▸ Task description
Write out exactly the lines of the entries below, from the first through the line containing "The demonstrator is", and nothing beyond them.

┌──

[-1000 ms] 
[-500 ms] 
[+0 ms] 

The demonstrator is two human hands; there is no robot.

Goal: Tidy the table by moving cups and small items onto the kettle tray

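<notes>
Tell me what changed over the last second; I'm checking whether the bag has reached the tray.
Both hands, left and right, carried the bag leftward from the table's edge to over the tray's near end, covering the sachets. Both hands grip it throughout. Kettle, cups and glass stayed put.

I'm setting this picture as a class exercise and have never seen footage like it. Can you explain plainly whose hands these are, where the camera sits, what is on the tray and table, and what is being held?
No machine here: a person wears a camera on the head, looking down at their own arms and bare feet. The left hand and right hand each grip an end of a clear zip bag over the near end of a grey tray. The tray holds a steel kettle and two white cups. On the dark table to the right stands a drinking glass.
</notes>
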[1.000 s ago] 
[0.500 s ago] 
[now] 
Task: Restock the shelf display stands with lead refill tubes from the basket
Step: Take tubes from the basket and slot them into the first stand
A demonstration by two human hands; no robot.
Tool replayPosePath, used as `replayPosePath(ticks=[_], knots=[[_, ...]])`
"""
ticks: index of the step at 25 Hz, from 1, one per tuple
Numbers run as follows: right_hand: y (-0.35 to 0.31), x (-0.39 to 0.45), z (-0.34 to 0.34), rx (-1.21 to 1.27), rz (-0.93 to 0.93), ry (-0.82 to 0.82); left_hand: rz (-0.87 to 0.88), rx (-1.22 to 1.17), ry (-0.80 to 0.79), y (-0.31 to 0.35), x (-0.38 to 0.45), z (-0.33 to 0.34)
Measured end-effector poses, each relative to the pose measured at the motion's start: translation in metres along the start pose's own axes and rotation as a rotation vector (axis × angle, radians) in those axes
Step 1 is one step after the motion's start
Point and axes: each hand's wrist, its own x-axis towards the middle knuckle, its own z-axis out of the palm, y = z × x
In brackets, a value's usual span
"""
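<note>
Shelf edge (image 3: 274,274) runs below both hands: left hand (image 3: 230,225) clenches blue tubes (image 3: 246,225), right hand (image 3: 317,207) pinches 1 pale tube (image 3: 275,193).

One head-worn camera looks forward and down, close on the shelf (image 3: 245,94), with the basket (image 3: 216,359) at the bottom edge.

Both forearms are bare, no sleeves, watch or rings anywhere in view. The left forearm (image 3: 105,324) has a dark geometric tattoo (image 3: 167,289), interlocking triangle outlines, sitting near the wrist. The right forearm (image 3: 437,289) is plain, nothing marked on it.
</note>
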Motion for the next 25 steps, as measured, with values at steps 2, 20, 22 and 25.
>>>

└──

▸ The completed task
[-1000 ms] 
[-500 ms] 
[+0 ms] 

The demonstrator is two human hands; there is no robot.

This exercise requires nothing more.